Vietnamese IT expert to the rescue

May 2014 Opinion Fr Kevin Neal The week was starting to look good. Even our broadband supplier had given uninterrupted service for weeks without being struck out by peculiar enemies…

Father Kevin Neal

May 2014

Opinion

Fr Kevin Neal

The week was starting to look good. Even our broadband supplier had given uninterrupted service for weeks without being struck out by peculiar enemies from some faraway place and I had remembered most of the things I was meant to do. Life was good.

I had a lovely printer that was more than 10 years old. I paid a lot of money for it because it had an attachment for converting my many slides to photos. Then it started showing signs of age and replacement parts were becoming harder to find. With all this mind, I decided to buy a new printer and, because I didn’t need to copy slides, the cheapest printer on the market would do.

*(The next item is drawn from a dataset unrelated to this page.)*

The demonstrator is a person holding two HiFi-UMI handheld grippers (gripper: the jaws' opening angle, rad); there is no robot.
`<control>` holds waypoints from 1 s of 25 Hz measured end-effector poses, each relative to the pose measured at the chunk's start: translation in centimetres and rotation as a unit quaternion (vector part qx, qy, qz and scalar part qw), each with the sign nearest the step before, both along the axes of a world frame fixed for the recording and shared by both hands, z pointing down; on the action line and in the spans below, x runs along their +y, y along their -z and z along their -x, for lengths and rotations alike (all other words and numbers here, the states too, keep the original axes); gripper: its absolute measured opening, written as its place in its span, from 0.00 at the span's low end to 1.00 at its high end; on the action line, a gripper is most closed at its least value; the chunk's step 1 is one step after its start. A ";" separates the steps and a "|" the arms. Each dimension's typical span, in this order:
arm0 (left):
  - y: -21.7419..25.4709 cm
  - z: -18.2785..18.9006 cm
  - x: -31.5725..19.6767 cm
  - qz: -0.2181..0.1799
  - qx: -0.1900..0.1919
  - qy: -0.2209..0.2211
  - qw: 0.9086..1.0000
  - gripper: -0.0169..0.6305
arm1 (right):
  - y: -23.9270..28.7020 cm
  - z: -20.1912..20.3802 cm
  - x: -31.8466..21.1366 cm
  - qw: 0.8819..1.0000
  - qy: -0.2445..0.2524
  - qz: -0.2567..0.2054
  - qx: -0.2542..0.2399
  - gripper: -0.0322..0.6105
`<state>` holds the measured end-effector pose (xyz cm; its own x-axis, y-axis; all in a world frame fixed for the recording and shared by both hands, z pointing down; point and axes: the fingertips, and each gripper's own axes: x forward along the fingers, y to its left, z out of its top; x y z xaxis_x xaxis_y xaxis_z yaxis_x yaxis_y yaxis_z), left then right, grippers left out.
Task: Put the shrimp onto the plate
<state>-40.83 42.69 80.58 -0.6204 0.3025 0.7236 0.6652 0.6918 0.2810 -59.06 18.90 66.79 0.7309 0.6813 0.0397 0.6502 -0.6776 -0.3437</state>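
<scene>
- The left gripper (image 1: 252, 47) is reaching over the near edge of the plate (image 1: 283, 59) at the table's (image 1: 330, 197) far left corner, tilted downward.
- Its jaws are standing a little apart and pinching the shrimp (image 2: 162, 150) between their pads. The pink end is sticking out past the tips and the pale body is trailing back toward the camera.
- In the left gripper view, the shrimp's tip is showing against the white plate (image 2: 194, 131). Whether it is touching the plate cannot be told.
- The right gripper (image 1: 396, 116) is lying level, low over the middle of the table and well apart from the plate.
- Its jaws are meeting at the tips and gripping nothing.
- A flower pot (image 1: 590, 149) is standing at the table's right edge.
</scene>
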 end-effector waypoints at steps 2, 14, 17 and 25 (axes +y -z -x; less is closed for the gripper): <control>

The cheapie I bought lasted nearly a year before needing new ink. When I came to replenish the ink supply, I realised that the cartridge cost more than the printer and lasted just three weeks. So I would have to buy a decent printer but I don’t have the smarts to install it anymore – another legacy of the stroke.

A Vietnamese student, here to study English in preparation for priestly studies in the seminary was briefly staying in our house. In Viet Nam he studied computing. He left his family and friends behind as well as his language. The first year of study in Aotearoa New Zealand is devoted to learning the predominant language, English. When students have mastered the language, the seminary studies can start. He will have to learn more than a smattering of te reo Maori, too – a huge linguistic ask!

I can warm a little to that. I started out as a De La Salle brother in the late 1960s in Australia and, when it came to teacher training, a senior brother whispered in my ear ‘these children have the right to be taught in their own language, the Australian language’. He wasn’t being smart. The differences between our two versions of English were relatively small but they took quite an effort. Imagine then, learning two entirely new languages as the Vietnamese are doing. I had only to learn a few nouns, verbs and minor pronunciations.

Nearly 50 years after doing my religious training, I was fortunate because this Vietnamese man about to start his seminary training, was able to install a wonderful new printer in a matter of minutes. The printer needs no cord to connect it with the computer and will print from the iPad as well. Excellent!